**About this exercise:**
Write out the listing below without alteration, omitting its pictures.

────────────────

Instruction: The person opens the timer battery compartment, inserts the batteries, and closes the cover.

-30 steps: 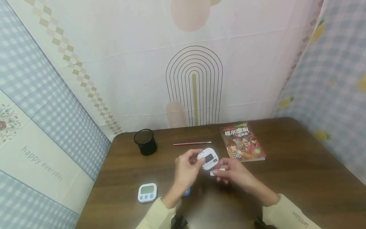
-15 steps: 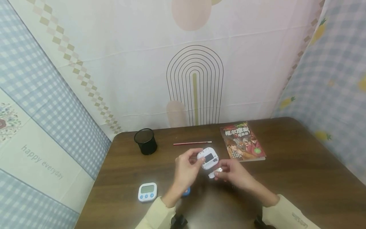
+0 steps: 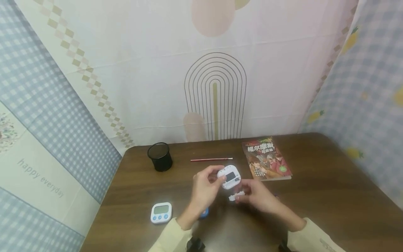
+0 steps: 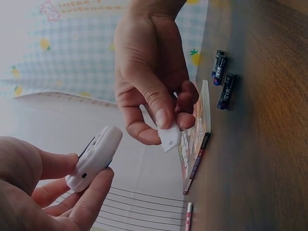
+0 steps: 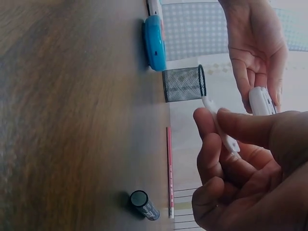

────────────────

**Worked solution:**
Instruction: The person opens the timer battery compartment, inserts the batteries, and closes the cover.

-30 steps: 
-15 steps: 
+0 steps: 
+0 steps: 
+0 steps: 

Nothing else is part of this answer.